Search the entries below for the string "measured" and give the number of lines that hold it, nothing else.

__Source records__
--
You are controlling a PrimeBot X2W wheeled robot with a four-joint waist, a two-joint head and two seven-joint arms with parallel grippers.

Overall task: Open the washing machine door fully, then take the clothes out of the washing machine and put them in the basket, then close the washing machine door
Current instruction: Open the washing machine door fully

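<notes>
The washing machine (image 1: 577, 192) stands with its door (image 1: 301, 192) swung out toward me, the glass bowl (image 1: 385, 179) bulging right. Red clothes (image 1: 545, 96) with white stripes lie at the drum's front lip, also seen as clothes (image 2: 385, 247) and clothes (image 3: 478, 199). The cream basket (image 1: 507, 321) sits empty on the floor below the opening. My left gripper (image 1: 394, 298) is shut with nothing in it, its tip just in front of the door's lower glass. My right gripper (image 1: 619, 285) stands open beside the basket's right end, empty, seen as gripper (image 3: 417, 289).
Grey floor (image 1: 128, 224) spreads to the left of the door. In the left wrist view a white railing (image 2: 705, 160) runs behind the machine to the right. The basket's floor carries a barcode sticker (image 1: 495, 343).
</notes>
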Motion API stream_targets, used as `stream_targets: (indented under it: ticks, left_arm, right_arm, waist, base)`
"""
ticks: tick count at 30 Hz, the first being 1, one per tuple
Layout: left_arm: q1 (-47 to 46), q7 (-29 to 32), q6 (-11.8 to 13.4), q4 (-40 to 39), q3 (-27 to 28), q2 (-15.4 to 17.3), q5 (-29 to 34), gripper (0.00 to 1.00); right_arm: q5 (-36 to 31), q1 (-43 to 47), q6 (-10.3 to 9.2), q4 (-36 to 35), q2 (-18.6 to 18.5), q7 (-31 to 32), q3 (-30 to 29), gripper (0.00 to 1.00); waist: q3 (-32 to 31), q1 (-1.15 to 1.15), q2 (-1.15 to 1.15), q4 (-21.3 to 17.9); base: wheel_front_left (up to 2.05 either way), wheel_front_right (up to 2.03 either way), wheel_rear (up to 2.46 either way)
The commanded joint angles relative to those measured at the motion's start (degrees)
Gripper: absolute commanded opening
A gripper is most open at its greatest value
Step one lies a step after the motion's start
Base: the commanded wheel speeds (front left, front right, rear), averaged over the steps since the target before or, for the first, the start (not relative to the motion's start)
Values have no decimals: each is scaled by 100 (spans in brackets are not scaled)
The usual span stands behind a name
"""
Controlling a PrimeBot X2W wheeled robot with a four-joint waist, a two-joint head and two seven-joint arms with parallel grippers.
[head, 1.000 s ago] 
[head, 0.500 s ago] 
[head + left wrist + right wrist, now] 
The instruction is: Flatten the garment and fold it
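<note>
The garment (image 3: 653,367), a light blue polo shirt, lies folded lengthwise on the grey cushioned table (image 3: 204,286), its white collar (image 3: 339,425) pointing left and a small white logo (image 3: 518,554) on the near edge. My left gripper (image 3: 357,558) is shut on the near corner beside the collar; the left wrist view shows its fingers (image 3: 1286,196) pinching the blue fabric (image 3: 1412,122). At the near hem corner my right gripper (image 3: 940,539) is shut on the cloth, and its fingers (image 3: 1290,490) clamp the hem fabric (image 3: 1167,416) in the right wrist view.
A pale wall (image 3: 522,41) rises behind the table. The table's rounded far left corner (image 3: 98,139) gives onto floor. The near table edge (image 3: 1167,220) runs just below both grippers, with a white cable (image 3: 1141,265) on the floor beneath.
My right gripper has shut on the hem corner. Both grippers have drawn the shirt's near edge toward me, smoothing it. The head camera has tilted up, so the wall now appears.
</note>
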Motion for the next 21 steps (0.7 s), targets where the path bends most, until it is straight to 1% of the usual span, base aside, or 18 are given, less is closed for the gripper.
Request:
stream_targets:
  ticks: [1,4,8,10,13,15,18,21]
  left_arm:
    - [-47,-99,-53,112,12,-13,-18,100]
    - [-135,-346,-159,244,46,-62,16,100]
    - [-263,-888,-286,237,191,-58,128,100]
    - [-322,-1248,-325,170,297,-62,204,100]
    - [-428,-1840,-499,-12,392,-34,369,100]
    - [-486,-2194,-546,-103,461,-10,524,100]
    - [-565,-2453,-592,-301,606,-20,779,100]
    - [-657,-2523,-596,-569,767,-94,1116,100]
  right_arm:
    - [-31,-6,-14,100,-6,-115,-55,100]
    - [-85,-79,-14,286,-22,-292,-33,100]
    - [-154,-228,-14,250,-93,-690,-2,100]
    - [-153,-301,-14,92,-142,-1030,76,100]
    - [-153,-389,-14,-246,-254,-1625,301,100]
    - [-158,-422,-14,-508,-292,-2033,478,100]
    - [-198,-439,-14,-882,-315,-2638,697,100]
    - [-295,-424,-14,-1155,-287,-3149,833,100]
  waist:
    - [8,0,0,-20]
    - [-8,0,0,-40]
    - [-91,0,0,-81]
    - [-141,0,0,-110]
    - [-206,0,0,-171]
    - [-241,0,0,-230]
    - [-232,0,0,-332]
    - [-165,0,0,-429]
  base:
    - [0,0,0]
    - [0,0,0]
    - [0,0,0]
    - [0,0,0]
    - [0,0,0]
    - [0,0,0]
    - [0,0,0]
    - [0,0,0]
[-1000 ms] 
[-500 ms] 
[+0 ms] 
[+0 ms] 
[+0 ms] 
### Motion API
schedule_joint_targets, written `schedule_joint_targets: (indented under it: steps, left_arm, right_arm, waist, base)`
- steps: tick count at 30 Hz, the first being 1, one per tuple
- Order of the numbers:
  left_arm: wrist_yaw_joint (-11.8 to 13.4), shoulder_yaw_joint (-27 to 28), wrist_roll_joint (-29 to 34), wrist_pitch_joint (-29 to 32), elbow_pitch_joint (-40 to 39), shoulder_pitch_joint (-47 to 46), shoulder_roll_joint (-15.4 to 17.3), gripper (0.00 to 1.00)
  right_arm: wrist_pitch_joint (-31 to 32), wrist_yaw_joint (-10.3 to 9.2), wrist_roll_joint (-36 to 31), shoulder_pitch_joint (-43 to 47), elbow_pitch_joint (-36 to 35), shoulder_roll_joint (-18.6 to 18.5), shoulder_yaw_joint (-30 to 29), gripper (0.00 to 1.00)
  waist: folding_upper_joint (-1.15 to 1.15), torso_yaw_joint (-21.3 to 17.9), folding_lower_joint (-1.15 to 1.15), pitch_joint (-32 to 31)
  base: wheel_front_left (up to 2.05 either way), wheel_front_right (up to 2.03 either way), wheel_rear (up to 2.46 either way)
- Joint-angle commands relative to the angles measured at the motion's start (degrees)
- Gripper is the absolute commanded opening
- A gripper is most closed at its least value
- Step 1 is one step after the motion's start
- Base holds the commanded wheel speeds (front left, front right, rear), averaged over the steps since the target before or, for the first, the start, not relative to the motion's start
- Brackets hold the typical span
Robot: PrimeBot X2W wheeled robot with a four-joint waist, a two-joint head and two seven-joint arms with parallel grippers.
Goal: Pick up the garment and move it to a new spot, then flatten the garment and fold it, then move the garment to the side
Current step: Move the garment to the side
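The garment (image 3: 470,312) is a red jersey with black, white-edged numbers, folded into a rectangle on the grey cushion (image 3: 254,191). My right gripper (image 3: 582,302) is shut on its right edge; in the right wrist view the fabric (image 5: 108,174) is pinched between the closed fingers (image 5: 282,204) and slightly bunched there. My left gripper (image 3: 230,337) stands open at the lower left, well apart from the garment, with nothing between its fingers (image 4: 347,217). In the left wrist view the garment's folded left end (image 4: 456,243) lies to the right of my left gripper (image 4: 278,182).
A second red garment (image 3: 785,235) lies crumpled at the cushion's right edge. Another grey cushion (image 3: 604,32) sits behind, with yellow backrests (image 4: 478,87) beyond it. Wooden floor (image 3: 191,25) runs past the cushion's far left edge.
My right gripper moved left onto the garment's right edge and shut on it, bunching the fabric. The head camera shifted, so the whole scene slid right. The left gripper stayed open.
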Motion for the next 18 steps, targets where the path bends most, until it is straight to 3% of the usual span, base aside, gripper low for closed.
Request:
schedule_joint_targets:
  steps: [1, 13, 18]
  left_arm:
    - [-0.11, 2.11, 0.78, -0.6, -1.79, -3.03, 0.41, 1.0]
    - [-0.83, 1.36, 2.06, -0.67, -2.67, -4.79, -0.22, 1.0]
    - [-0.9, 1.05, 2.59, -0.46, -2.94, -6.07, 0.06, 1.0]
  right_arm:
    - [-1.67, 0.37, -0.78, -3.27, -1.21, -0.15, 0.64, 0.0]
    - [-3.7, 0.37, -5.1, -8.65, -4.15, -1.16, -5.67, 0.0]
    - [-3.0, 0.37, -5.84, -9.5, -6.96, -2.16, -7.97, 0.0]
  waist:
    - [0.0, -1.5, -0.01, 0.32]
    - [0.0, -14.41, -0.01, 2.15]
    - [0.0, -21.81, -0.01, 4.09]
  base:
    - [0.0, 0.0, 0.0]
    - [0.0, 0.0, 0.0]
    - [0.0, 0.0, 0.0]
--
__Answer__
2